Now not everything has been tragic though. Sometimes petty and disappointing, like watching President Clinton impeached but not removed from office for lying about oral sex with an intern. And knowing that the U.S. Congress spent millions of tax payer dollars trying to bring the President down with the investigation that lead to the discovery of said sex scandal.

There have been unforgettable and inspiring times like when I was over at my neighbor's, The Alexander family, as we watched the Berlin Wall come tumbling down piece by piece and the cold come to an end.

There have been historical non-events like Y2K. While I've seen technology grow from floppy discs to flash drives. The once amazing 8-bit graphics of Atari and NES game systems are now replaced by the Sony Playstation 3 with its High-Def picture and interactive play. We have set a robotic foot on Mars and one of the earliest Voyagers satellites that had been launched ten years before I was born has now left our known solar system.
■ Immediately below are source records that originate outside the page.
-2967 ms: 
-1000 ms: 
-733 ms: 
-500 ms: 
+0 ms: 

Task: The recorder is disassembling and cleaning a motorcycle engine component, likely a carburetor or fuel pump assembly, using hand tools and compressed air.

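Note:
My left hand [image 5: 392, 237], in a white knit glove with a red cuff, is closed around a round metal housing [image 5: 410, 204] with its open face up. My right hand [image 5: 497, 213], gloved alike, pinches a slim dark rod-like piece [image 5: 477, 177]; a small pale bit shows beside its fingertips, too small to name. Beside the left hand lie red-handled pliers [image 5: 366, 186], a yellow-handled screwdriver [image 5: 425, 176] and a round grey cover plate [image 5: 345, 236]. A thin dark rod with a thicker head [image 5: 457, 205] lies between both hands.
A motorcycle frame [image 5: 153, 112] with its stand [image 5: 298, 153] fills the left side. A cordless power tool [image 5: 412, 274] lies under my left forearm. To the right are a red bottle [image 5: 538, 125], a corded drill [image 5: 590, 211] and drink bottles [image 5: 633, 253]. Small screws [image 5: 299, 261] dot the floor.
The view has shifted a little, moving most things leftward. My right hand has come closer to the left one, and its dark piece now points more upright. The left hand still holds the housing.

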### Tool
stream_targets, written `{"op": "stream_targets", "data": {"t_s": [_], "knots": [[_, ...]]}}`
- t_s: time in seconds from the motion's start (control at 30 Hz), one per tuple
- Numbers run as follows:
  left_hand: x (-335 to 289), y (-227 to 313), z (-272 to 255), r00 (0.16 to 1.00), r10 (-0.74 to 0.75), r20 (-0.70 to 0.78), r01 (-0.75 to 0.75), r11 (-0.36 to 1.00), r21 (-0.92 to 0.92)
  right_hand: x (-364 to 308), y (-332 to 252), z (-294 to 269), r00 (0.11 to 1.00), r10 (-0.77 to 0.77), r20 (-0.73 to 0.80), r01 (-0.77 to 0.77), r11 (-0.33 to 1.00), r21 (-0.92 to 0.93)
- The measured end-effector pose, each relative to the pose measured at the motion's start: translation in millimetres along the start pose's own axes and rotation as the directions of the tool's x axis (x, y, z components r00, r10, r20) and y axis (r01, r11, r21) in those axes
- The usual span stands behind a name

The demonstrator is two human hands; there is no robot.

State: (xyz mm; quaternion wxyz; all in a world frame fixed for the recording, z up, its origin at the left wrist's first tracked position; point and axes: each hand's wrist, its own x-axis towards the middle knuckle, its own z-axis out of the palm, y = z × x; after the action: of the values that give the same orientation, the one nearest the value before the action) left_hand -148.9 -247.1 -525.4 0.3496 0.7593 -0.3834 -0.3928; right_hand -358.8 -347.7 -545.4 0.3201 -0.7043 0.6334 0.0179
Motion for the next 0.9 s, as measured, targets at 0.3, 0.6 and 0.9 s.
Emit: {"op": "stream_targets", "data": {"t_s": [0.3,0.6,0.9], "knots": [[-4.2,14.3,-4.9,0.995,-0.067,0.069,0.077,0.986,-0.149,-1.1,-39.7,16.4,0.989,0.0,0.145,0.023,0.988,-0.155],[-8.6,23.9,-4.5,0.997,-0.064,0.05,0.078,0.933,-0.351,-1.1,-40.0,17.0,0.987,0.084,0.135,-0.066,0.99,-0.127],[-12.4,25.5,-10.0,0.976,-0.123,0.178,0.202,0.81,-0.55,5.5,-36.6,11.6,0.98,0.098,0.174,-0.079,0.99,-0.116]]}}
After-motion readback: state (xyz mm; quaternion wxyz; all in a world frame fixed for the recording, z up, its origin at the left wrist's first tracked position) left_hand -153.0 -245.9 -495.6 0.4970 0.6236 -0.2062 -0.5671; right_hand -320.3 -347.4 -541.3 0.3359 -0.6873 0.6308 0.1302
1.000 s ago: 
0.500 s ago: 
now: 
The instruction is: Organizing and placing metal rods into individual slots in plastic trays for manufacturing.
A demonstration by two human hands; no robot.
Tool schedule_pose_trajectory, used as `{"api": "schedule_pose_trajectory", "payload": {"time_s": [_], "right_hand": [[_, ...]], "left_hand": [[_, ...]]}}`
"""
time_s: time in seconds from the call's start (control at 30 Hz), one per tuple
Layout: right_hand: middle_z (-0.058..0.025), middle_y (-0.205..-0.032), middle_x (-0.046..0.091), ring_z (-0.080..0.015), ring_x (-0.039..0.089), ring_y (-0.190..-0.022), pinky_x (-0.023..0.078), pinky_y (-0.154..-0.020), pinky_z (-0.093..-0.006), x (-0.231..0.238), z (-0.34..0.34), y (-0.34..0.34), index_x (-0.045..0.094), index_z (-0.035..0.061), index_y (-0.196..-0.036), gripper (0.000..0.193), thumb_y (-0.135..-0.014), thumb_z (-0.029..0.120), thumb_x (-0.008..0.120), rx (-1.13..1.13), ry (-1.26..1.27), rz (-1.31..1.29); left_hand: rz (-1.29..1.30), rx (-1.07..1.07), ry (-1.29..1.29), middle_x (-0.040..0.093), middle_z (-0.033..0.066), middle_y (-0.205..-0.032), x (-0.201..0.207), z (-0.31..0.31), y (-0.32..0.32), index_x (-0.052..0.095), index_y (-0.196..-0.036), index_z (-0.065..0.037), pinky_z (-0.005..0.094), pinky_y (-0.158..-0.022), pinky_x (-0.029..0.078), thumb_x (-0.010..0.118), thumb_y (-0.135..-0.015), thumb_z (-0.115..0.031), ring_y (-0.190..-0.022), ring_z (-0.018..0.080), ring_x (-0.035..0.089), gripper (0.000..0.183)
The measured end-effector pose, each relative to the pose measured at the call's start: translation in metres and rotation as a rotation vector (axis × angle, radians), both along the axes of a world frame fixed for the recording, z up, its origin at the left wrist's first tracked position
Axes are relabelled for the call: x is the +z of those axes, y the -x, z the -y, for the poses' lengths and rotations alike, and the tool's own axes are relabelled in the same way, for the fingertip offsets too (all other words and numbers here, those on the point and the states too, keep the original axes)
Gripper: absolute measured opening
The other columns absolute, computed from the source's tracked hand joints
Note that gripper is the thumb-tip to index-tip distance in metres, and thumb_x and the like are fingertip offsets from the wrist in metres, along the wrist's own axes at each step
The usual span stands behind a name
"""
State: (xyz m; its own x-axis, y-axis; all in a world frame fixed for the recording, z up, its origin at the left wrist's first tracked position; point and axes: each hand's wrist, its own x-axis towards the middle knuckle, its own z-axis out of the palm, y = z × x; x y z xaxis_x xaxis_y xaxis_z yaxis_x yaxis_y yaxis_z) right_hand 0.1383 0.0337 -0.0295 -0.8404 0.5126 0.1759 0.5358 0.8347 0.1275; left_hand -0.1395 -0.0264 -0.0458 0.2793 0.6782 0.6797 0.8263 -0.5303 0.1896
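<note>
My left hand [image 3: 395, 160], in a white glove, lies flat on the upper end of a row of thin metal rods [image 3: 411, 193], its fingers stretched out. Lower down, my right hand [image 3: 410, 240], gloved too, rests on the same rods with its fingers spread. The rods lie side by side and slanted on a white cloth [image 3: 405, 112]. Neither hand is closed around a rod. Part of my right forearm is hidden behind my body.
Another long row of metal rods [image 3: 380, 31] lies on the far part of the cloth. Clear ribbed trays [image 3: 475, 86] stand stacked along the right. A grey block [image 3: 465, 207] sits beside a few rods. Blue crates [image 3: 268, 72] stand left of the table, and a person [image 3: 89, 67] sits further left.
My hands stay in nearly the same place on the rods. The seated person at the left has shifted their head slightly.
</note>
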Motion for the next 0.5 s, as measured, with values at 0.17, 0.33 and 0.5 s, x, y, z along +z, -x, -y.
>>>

I watched with pride as Vince Young delivered a National Championship to the Texas Longhorns that was 30 years in the waiting in arguably the greatest college football game of all-time during the 2006 Rose Bowl victory over the USC Trojans. I watched in amazement as the Boston Red Sox went from down 0-3 against the hated New York Yankees in the American League Championship Series to winning their next 7 games in a row to capture their first World Series title in 86 years.

I've seen Will Smith go from winning the first ever Grammy award presented for Rap music to becoming Hollywood's most bankable leading man. And speaking of the Grammys, I've also witnessed Jethro Tull defeat Metallica for the first ever Heavy Metal Grammy.

My first musical listening device was an actual record player that I received secondhand from my uncle, along with many beloved secondhand vinyl albums; before moving onto cassettes, cds, and now mp3s. From a ghetto blaster boom-box that took a dozen D-sized batteries to operate to a Sony Disc Walkman and now my iPod with 80 gigs of memory for music, movies, pictures and games.

When I was born a former B-Movie actor was in the White House. Now, god forbid someone like Sean Penn, Susan Sarandon or Natalie Maines express their political opinions before there are riots of complaint and overreaction.

In almost 27 years, I've seen the world grow and change in many ways. But I can only wish that Tupac were here today to witness what I've just witnessed and wonder what kind of verse he would come up with now. What rhymes with Obama?